# Vintage Omegas From The Ukraine - Genuine?



## GASHEAD (Aug 27, 2009)

Hi,

I have recently been looking at old military style Omegas on the Bay (Regulateurs etc) and a disproportionate number of them seem to be coming from sellers in the Ukraine. Their feedback score is always high but it still seems a bit fishy to me. Anyone had any experience of buying from the Ukraine or know why so many old Omegas seem to have ended up there?!


----------



## William_Wilson (May 21, 2007)

It's likey wise to exercise caution. In the past, I've noticed many of the watches from there were recased or a hodge-podge of movements, dials and hands. Be sure what you are looking at actually existed in the format shown.

Later,

William


----------



## kevkojak (May 14, 2009)

Lots of old Military watches out there, wouldn't have any idea on why so many vintage Omega though.

If its a recent trend then its likely its the old story of 'if it looks too good to be true - it is'!

Could just be the case that there are people over there with the skill to re-furb and not many jobs going, so shipping in huge job-lots of spares/repairs and turning them over on the cheap. Happened in India with plenty of artisans capable of great dial refurbishments for virtually nothing.

The problem with that is they do like their bright colours.... Seen more than one bright pink/yellow/orange Omega Dynamic listed by sellers over there and just wanted to cry! 

Of course, being cynical, that would also mean they had the skills to knock up good looking replicas too I suppose.

UK and USA for me. There are shifty ones about in both countries, but (touch wood) I've never been stung yet by either of those.


----------



## azimuth_pl (Aug 17, 2009)

go worldwide and you won't miss bargains.

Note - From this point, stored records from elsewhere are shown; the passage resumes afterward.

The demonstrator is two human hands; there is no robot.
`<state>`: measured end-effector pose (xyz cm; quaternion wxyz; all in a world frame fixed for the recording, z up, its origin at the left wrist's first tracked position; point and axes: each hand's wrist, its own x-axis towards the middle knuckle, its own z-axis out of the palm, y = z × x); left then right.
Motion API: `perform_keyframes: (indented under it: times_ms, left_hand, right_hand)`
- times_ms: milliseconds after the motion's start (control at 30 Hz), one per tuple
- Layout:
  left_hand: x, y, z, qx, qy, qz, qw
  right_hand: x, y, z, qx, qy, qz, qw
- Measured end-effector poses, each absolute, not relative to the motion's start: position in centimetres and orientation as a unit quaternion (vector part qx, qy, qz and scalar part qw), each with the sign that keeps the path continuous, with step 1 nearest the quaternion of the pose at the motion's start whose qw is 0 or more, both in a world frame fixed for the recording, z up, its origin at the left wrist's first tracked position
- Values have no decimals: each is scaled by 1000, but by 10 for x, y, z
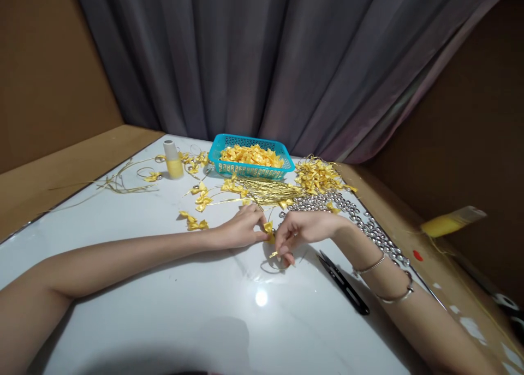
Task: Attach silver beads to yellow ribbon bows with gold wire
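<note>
My left hand rests on the white table, thumb and fingers closed at the edge of a small yellow ribbon bow. Just to its right, my right hand is bent downward with its fingertips pinched on a thin gold cord. The cord curves in a loop close to the tabletop below the bow. How the cord joins the bow is too small to make out. Black thread snips lie beside my right wrist, which wears two bracelets.
Behind my hands stands a blue basket of yellow bows. In front of it lies a bundle of gold cords. Silver beads and a bow pile spread to the right. A yellow-and-white bottle stands at left.
</note>
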<state>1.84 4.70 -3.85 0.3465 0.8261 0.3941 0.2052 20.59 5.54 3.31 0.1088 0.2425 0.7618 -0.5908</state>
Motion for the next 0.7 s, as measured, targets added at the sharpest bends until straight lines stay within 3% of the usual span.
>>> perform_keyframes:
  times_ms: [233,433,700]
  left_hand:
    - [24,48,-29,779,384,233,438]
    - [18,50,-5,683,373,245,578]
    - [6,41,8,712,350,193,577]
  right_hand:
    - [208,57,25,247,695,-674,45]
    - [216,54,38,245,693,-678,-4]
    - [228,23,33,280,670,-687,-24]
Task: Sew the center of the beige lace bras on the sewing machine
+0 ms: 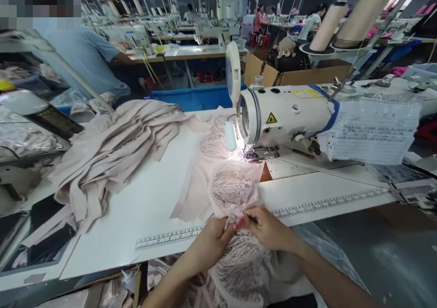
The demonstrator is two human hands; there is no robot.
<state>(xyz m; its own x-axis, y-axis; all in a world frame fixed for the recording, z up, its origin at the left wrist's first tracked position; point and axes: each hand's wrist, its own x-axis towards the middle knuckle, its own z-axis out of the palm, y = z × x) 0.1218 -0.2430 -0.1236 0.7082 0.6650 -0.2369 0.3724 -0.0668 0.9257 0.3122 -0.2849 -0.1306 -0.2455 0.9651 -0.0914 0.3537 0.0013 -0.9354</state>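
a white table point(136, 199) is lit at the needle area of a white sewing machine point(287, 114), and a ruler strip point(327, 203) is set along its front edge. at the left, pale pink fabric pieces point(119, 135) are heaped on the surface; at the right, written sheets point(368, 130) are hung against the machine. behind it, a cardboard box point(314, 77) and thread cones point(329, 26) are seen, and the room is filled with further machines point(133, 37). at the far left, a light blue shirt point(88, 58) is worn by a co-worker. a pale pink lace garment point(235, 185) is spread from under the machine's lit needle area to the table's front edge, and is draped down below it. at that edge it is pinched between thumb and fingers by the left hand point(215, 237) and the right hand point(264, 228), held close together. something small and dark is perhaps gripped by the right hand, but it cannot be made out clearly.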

if you stick to the UK and US you only see some 50% of the watches for sale.

as for the guys in Ukraine, as mentioned they are good craftsmen that buy tons of junk pocket watches and build nice wristwatch regulateurs.

they have the skills and they can make a decent living out of the Bay but they don't care for detail with their inkjet dials, etc.

IMO they want to attract newbies that even know how a watch works and that's the reason for the flashy visual effect.

to sum up = they sell original but heavily modified wristwatches = nonoriginal for collectors


----------



## flaxman (Dec 14, 2010)

http://seikoholics.yuku.com/topic/489

Although this link is not concerned directly with the Ukraine watch sellers, it does in my opinion illustrate very aptly the differences in expectations and cultural difficulties in relation to watch collecting and commerce in different parts of the world.

Acknowledgements to SEIKO7A38Fan for providing the link on another thread, "Buying Vintage on Ebay".


----------



## GASHEAD (Aug 27, 2009)

Thanks guys, very helpful.


----------



## dobra (Aug 20, 2009)

Ukraine had a mixed reaction to its up-graded 6x6 film cameras some years ago fftopic2: , they bought Russian jobbies cheap, and modded them. Probably the same for watches of any make..... :thumbsdown:

Mike


----------



## Morris Minor (Oct 4, 2010)

flaxman said:


> http://seikoholics.yuku.com/topic/489
> 
> Although this link is not concerned directly with the Ukraine watch sellers, it does in my opinion illustrate very aptly the differences in expectations and cultural difficulties in relation to watch collecting and commerce in different parts of the world.
> 
> Acknowledgements to SEIKO7A38Fan for providing the link on another thread, "Buying Vintage on Ebay".


Don, the guy who posted on the Seikoholics forum, is worth listening to and I would call him a 'virtual' friend of mine. He is also a leading light on vintage Seikos and has put together the database on that brand on the Seikoholics forum, as well as data on lesser known brands. I do the vintage Citizen section over there. I reckon that site is pretty well unique in what it has to offer on vintage Japanese watches.

Have to say it's ...er... disappointing when people write off whole regions of the world. If you are careful and do your homework, you can get decent watches anywhere. I have generally had very good experiences when buying from the 'far east' (far from the UK that is). My worst experiences have been with UK sellers...

Stephen (aka Sweephand in some other places)


----------



## stevieb (Feb 12, 2010)

i bought a lovely Roamer Searock from a guy in Ukraine, but i would have to say all of the 40mm plus vintages are modern pocket and fob watch convertions.

They also create their own hype in the listings as said previously. They are bought by inexperianced young guys who want a 50mm watch with a name on the dial.

When they arrive they are fine looking watches so they get good feed back.

They then find out the hard way the movements dont have shock protection on the balance.

But there's alot of watchmaking skill there, which to me means i should do my home work but not rule it out.

Regards steve


----------